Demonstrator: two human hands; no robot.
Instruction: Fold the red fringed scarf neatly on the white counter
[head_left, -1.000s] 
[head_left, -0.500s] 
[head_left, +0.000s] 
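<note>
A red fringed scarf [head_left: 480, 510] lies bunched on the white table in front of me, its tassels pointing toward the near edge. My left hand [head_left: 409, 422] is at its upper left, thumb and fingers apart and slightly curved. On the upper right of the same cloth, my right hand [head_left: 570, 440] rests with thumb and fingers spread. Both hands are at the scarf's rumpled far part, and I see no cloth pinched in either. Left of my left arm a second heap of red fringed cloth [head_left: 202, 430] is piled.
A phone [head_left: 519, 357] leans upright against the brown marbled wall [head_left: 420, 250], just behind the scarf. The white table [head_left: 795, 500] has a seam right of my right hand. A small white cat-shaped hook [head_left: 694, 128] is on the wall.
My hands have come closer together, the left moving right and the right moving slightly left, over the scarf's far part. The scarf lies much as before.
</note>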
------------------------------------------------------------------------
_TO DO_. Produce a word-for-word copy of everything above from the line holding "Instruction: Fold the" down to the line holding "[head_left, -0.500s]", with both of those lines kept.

_SOLVED EXERCISE_.
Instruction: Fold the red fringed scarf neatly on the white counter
[head_left, -1.000s] 
[head_left, -0.500s] 

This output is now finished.